Synthesis and study of pyridine-based nitrogen-rich porous organic polytriazine for the highly efficient capture of SO2

Abstract

SO₂, owing to its serious health and environmental risks, has driven the development of highly efficient materials for its capture and sequestration. In this work, two novel, pyridine-based, electron-rich, porous organic poly(Schiff-base) networks—PHPSN-Py and PAPSN-Py—were constructed through catalyst-free Schiff-base condensation reactions. Their chemical and porous structures were characterized in detail.

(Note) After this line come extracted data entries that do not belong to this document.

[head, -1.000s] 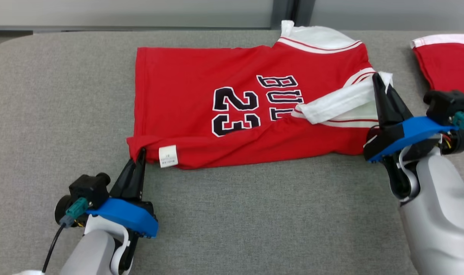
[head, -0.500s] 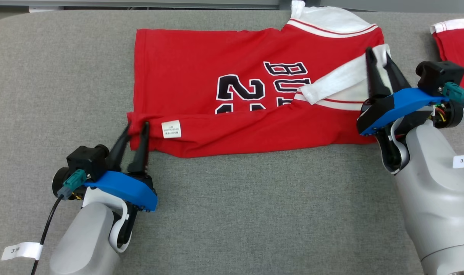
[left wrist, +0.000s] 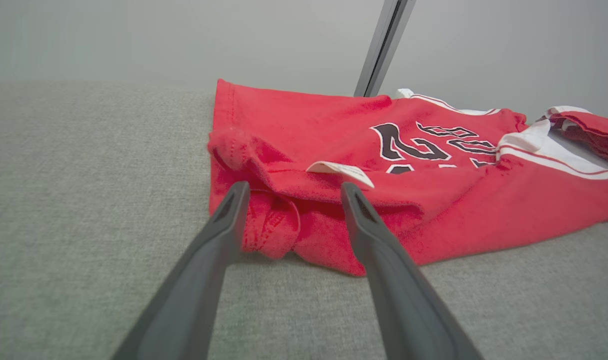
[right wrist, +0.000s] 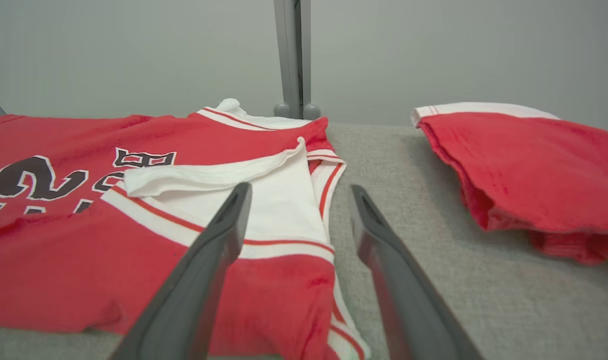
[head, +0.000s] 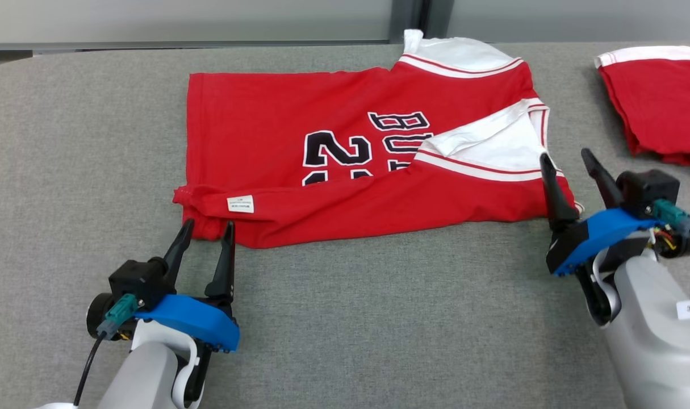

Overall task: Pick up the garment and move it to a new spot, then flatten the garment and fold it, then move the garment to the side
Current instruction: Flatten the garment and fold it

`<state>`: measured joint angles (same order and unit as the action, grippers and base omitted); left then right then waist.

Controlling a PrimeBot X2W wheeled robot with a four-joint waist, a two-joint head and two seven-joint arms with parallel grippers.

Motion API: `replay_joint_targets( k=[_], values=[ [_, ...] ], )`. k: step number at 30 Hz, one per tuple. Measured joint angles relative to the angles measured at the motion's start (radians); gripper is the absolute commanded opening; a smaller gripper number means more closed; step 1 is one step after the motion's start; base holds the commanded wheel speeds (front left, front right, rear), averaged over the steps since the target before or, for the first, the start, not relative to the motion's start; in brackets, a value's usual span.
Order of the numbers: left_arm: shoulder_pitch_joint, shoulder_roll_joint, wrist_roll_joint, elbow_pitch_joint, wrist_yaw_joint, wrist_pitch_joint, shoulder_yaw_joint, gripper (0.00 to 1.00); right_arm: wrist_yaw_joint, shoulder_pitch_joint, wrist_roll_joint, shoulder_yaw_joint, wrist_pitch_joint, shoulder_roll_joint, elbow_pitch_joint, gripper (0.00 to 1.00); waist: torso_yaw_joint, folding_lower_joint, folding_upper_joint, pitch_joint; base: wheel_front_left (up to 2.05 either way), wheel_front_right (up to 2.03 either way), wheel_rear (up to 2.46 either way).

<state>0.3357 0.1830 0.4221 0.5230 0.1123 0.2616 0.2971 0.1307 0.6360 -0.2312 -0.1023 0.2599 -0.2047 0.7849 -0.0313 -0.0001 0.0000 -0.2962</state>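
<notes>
The garment (head: 299,130) is a red jersey with white trim and black "23" lettering, lying on the grey table with its near long edge folded over onto the front. My left gripper (head: 207,228) stands open just short of the jersey's near left corner (left wrist: 263,220), holding nothing. At the jersey's near right corner my right gripper (head: 566,159) is open too, its left finger (right wrist: 218,240) over the cloth (right wrist: 263,210) and the other over bare table. A white label (head: 240,204) lies on the folded edge.
A second red garment with a white band (head: 657,96) lies folded at the far right of the table (head: 379,318), also visible in the right wrist view (right wrist: 529,160). A grey wall and a vertical post (right wrist: 291,55) stand behind the table.
Both grippers have opened, let go of the jersey's near edge and drawn back toward me. The folded edge now rests on the jersey. The head camera has shifted.
</notes>
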Motion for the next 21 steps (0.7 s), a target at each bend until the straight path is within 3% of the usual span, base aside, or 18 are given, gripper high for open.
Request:
replay_joint_targets(
  k=[10, 21],
  values=[
    [-0.007, 0.004, -0.047, 0.043, -0.024, 0.000, -0.031, 1.00, 0.000, -0.050, 0.019, 0.002, 0.000, 0.011, 0.021, 1.00, 0.014, 0.0000, 0.0000, -0.011, 0.00, 0.00, 0.00],
    [0.034, -0.001, -0.060, 0.155, -0.011, 0.000, -0.038, 1.00, 0.000, -0.043, 0.063, 0.012, -0.004, 0.029, 0.102, 1.00, 0.010, 0.0000, 0.0000, -0.026, 0.00, 0.00, 0.00]
  ],
)
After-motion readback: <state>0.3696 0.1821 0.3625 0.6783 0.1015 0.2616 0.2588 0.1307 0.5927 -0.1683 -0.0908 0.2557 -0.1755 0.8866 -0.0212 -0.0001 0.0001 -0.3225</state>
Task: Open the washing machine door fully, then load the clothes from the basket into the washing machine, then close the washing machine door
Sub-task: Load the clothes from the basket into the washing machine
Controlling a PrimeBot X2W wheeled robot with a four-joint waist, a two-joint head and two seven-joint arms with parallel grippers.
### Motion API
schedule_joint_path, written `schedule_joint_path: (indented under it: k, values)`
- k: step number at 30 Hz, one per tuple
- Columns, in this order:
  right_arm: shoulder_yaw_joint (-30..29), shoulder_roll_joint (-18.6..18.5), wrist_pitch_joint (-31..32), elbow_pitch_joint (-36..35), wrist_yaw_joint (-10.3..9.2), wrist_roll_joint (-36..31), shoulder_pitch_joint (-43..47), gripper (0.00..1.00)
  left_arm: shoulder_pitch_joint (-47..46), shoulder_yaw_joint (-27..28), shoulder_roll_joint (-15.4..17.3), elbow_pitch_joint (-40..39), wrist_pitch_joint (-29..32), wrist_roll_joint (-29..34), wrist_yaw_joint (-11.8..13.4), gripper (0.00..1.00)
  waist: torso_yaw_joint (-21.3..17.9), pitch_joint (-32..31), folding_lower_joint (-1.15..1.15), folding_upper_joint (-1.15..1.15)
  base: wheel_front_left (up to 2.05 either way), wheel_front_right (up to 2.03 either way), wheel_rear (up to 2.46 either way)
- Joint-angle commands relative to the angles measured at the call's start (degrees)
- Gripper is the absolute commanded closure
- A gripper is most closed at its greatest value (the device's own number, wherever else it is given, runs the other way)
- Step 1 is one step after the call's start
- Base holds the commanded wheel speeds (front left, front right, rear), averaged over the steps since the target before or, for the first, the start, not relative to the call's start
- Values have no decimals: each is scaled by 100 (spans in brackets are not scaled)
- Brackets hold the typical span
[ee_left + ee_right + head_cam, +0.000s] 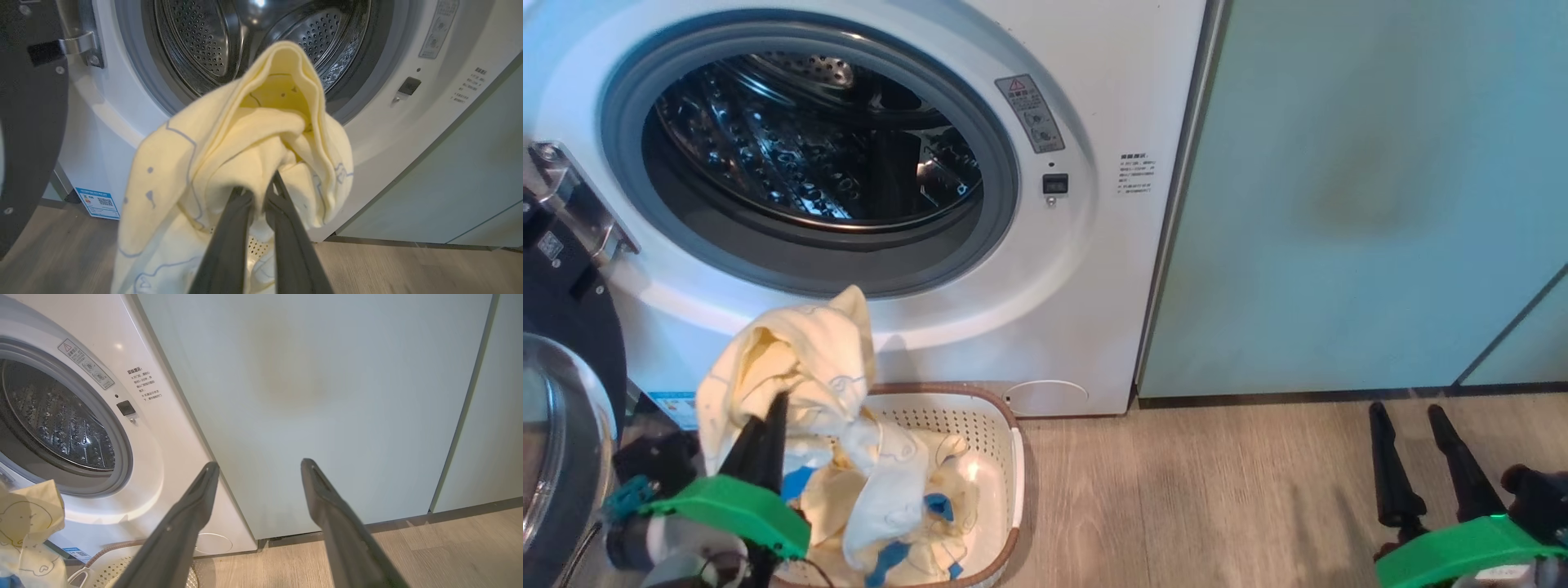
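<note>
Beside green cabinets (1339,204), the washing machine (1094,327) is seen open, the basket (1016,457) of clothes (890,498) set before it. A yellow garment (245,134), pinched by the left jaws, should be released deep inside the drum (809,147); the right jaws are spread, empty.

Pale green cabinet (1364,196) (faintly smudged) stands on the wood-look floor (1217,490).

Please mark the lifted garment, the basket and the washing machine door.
lifted garment (171,163): left wrist view, on the yellow panel left of the fold.
basket (947,415): head view, on the perforated back wall under the brown rim.
washing machine door (572,327): head view, on the black ring above the glass bowl.
</note>
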Motion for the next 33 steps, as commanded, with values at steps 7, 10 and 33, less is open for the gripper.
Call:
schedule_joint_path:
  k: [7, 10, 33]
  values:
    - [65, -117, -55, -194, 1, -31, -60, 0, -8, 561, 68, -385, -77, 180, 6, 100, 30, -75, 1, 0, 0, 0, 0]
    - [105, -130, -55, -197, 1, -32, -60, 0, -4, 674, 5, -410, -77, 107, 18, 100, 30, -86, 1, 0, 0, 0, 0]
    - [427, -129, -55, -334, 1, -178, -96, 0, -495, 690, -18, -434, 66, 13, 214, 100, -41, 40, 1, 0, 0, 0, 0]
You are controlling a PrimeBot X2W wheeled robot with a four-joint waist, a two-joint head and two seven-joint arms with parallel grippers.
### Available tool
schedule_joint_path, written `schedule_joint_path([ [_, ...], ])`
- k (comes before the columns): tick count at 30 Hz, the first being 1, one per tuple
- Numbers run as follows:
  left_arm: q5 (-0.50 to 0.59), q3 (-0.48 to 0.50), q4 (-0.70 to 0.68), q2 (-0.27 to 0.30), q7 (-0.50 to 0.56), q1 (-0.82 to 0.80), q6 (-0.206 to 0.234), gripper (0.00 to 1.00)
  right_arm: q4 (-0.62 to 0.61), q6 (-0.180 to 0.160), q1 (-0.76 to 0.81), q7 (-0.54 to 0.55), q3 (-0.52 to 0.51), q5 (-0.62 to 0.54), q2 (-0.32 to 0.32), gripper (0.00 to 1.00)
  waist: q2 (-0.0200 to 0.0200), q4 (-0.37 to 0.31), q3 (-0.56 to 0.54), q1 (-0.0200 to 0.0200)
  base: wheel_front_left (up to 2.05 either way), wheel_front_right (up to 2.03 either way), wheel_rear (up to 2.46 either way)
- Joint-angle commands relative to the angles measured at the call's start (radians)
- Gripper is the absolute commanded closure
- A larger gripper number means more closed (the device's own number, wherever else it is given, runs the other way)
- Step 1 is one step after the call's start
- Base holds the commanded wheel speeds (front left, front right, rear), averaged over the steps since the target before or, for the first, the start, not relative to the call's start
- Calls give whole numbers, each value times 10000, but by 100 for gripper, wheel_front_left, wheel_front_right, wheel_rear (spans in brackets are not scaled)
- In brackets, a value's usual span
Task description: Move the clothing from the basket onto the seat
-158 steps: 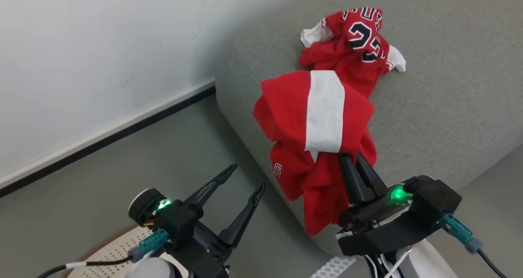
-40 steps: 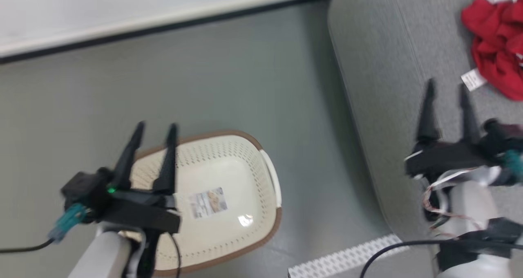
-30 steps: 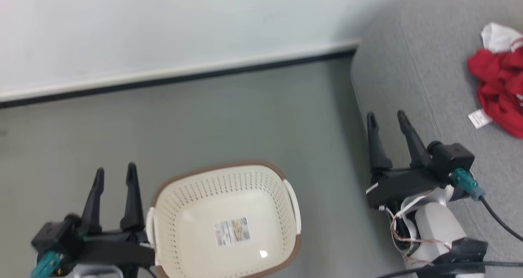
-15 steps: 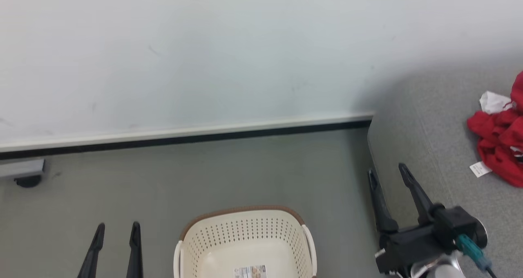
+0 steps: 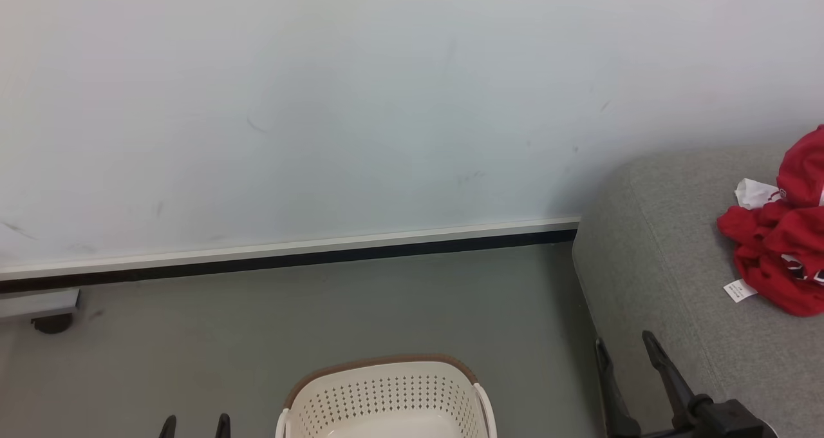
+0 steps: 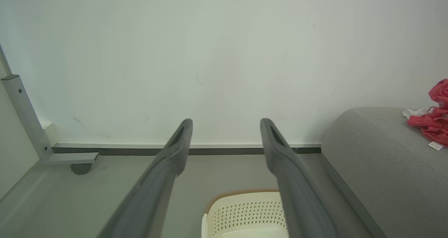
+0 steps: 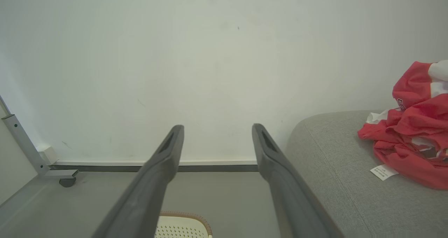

The influence of their significantly different spatial topologies on their structures and properties was investigated. These two porous materials, despite their relatively low BET surface areas of 8 and 22 m² g⁻¹, demonstrated excellent SO₂ capture and separation performance, with adsorption uptakes up to 11.9 mmol g⁻¹ (273 K, 1 bar), 7.6 mmol g⁻¹ (298 K, 1 bar) and 1.62 mmol g⁻¹ (298 K, 0.01bar), owing to their nitrogen-rich skeletons that are beneficial for deep sulfurization. This very competitive performance exceeded those of many previously reported nanoporous materials. Meanwhile, the IAST selectivities for SO₂/CO₂ (10/90, v/v) could reach 141.8 and 89.4 at 273 and 298 K and 1 bar. This study represents a novel pyridine-based, porous organic material and confirms its intrinsic potential for the highly efficient removal of SO₂. This could provide valuable insights into developing new porous desulfurization materials.